#### What is being asked
Which lines of the entries contain the string "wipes"? Please find them and copy them.

________________

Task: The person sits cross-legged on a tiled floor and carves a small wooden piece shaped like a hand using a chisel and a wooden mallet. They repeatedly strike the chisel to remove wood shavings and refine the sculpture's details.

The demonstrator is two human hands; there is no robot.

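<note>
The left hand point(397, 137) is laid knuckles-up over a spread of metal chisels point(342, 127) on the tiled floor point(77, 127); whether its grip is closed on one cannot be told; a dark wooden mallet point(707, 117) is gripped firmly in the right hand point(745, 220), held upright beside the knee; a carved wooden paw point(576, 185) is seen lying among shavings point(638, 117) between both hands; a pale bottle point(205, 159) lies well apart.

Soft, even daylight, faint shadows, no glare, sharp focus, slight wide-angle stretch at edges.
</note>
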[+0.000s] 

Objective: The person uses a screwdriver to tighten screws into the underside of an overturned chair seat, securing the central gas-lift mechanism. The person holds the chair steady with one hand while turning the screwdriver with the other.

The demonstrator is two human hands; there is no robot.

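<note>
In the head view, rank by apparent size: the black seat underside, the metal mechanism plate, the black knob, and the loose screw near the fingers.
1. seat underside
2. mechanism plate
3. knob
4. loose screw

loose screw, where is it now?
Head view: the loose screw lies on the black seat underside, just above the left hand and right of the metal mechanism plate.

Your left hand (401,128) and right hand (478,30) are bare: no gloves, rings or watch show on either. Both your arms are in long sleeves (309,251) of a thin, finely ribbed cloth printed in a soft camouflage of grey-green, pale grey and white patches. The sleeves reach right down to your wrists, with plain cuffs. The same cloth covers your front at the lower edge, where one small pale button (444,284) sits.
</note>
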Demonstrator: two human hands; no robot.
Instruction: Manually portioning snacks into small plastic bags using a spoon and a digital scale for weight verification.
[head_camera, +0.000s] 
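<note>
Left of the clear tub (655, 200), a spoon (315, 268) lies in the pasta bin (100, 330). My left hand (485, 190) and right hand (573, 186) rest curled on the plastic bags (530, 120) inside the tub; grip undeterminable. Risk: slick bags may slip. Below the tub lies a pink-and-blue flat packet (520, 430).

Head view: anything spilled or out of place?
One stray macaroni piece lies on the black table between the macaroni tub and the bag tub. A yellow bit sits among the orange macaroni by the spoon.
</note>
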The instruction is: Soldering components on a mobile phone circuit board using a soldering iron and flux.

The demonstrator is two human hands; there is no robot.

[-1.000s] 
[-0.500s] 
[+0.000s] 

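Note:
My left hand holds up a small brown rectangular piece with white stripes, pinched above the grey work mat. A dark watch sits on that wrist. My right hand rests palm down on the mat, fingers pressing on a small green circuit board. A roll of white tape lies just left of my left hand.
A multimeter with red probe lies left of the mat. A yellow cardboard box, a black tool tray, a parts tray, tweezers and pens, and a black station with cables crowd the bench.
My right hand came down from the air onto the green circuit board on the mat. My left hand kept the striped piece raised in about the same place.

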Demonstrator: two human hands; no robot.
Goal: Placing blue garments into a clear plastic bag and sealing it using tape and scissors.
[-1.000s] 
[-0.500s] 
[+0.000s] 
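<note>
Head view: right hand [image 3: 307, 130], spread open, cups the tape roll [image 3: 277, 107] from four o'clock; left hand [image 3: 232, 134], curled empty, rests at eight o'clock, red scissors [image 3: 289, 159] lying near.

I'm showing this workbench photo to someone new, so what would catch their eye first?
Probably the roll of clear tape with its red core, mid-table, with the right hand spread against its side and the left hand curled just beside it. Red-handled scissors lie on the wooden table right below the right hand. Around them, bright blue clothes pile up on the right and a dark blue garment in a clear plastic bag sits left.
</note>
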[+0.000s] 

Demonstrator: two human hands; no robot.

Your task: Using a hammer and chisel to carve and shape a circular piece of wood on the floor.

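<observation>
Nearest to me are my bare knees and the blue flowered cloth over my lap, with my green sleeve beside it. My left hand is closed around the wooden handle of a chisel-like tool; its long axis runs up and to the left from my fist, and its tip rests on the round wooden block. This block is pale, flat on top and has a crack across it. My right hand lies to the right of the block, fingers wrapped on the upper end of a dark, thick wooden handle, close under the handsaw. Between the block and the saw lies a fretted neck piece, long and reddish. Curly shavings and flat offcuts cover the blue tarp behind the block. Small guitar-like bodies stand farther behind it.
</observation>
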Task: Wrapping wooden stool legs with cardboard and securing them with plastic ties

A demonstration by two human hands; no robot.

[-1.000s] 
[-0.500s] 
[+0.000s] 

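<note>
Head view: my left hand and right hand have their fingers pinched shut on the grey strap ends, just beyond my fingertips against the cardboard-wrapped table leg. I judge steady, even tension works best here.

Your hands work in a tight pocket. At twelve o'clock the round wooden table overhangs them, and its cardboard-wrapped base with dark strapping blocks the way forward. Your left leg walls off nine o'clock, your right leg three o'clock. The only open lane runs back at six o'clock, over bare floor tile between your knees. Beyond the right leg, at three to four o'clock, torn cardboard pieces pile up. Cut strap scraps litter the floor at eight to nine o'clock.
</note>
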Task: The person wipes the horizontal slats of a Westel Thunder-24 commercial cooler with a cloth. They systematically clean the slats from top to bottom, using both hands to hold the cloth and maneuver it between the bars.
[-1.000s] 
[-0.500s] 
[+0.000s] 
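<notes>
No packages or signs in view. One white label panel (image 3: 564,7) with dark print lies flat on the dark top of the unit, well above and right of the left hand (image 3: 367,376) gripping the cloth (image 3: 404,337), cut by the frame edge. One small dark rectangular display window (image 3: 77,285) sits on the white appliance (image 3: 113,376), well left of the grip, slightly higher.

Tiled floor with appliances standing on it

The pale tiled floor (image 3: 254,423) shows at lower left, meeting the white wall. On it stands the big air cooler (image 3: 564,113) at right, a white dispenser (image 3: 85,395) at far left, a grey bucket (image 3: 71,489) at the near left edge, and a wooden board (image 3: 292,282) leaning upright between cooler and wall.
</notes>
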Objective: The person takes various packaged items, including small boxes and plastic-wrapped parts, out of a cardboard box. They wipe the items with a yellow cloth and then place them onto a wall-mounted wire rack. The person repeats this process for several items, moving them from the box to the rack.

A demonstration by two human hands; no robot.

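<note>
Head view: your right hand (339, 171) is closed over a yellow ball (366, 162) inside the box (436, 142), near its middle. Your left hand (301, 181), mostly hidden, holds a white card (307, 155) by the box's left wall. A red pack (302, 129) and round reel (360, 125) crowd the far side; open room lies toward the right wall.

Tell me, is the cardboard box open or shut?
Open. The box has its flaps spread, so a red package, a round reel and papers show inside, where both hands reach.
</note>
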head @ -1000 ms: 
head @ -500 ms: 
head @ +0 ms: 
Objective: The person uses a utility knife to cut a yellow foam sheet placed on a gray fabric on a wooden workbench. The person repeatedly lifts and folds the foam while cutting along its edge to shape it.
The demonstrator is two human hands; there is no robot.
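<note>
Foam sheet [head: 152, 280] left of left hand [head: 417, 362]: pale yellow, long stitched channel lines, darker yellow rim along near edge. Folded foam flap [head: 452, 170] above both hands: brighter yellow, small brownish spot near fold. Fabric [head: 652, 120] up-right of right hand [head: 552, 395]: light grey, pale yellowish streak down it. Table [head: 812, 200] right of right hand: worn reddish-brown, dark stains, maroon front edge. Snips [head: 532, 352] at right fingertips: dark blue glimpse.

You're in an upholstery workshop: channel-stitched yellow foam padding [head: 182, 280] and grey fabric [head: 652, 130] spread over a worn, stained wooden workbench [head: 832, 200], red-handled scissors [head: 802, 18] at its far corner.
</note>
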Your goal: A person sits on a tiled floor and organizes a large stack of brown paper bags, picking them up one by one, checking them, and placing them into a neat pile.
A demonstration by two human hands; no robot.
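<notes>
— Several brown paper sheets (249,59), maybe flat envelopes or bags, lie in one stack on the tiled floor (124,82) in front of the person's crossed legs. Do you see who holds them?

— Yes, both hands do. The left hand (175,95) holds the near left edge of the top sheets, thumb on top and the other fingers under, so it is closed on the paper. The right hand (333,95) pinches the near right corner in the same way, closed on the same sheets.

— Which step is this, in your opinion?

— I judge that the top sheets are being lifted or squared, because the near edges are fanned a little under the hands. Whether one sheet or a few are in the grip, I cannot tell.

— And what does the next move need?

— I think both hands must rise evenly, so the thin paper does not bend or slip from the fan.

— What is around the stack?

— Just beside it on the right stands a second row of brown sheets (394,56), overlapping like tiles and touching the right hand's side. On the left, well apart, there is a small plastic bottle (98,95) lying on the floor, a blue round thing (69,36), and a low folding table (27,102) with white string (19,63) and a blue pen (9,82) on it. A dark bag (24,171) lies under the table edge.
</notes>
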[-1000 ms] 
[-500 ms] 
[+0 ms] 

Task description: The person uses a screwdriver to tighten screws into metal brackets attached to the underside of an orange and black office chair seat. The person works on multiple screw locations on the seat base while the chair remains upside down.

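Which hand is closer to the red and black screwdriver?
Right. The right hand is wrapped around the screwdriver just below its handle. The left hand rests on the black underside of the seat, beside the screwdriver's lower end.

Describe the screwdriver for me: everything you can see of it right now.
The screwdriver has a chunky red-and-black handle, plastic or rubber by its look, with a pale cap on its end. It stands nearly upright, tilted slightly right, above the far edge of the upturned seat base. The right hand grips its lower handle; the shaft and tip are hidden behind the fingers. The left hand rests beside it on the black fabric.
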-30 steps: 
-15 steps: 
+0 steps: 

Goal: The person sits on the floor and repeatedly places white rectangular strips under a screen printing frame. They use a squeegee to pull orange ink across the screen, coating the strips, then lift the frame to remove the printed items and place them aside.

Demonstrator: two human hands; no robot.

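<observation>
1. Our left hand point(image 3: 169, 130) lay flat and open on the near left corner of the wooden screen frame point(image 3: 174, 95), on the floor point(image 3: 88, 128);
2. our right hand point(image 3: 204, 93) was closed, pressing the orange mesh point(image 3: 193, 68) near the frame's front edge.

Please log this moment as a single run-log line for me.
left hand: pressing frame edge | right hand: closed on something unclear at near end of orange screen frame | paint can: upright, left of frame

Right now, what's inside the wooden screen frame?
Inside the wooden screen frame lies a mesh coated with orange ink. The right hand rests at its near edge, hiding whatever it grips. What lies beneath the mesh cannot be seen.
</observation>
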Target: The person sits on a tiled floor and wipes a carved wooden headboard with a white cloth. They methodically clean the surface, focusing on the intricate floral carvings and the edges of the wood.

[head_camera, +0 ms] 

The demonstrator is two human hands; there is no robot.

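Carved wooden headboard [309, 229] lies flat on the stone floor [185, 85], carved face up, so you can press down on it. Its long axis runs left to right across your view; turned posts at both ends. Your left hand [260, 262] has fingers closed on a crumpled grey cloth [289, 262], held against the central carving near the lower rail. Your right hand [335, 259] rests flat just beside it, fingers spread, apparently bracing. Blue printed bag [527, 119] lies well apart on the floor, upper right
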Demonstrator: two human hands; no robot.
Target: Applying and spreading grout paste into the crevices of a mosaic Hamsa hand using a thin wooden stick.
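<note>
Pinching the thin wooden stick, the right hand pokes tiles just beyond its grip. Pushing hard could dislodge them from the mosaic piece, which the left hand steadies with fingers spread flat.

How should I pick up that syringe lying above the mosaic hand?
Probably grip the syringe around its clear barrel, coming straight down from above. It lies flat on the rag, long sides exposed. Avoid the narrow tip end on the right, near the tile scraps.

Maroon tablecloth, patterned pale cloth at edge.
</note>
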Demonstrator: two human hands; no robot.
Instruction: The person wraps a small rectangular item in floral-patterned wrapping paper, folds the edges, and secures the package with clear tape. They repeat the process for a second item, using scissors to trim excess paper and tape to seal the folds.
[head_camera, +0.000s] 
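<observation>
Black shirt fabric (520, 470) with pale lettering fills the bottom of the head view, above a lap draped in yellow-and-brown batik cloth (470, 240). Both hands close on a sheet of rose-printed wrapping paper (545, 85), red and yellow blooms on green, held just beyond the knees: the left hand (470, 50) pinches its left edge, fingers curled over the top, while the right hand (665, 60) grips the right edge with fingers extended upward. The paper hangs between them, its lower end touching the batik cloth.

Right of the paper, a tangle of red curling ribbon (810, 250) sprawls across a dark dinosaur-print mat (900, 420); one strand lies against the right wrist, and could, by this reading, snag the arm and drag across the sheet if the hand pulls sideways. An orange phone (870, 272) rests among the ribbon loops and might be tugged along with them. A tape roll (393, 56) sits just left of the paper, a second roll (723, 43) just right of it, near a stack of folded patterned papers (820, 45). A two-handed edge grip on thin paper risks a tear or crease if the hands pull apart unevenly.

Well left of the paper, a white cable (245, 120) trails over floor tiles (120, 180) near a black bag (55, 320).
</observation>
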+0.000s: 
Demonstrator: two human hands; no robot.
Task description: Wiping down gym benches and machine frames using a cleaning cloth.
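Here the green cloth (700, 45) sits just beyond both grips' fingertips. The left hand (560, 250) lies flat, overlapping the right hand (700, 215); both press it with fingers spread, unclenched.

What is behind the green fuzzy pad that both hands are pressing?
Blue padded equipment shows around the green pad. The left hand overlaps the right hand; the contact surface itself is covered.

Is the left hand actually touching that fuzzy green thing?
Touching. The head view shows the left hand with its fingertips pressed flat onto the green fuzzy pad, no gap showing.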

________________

#### Solved exercise
Task: The person wipes the horizontal slats of a Westel Thunder-24 commercial cooler with a cloth. They systematically clean the slats from top to bottom, using both hands to hold the cloth and maneuver it between the bars.
Target: The person sits on a tiled floor and wipes a carved wooden headboard with a white cloth. They methodically clean the surface, focusing on the intricate floral carvings and the edges of the wood.

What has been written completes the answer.